START Records provided
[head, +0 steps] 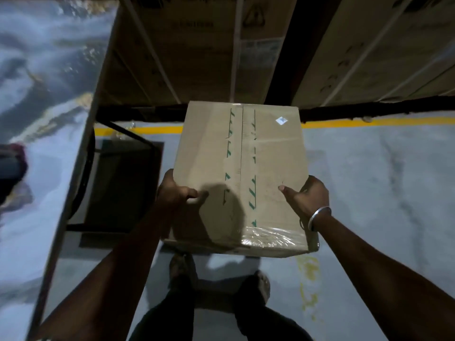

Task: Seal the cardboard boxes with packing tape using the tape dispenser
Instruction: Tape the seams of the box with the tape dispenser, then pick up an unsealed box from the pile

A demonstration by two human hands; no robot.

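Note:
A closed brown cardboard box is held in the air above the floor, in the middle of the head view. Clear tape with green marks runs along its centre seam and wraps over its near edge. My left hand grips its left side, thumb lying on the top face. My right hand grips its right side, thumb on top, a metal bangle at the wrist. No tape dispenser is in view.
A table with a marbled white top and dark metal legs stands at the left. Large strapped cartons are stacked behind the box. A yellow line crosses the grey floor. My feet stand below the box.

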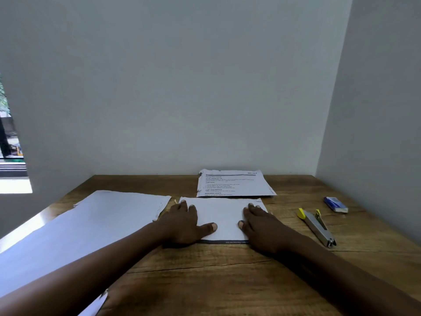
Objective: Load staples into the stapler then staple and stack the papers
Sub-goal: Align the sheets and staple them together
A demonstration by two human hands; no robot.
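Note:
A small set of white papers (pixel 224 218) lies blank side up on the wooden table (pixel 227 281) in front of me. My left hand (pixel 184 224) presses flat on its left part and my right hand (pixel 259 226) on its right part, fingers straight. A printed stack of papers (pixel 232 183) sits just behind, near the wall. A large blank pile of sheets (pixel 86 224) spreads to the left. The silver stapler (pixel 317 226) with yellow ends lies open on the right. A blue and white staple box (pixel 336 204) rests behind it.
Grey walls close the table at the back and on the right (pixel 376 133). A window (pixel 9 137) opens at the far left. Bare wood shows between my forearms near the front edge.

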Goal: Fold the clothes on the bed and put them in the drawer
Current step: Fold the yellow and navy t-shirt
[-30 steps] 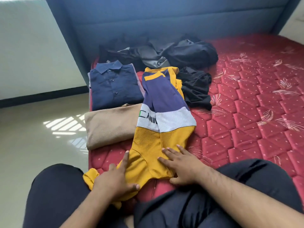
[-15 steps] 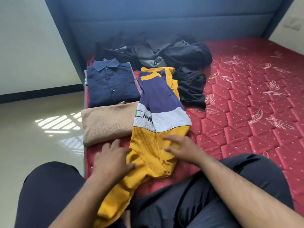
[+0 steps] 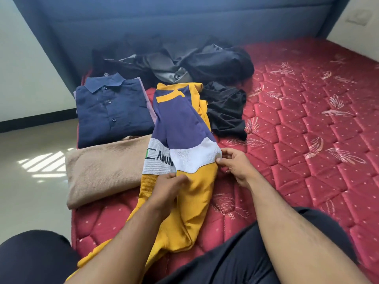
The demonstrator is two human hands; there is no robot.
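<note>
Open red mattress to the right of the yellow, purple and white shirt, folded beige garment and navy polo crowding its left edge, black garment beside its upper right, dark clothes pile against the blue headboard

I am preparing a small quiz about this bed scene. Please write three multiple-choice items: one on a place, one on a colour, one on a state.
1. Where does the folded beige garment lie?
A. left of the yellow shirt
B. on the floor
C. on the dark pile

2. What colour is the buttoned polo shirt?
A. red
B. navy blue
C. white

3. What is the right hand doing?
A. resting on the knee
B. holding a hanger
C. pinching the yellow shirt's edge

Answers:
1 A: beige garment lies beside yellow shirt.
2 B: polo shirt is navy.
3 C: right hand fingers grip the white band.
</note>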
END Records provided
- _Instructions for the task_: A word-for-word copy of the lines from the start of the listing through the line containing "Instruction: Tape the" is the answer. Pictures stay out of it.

- _Result for this task_:
[head, +0 steps] 

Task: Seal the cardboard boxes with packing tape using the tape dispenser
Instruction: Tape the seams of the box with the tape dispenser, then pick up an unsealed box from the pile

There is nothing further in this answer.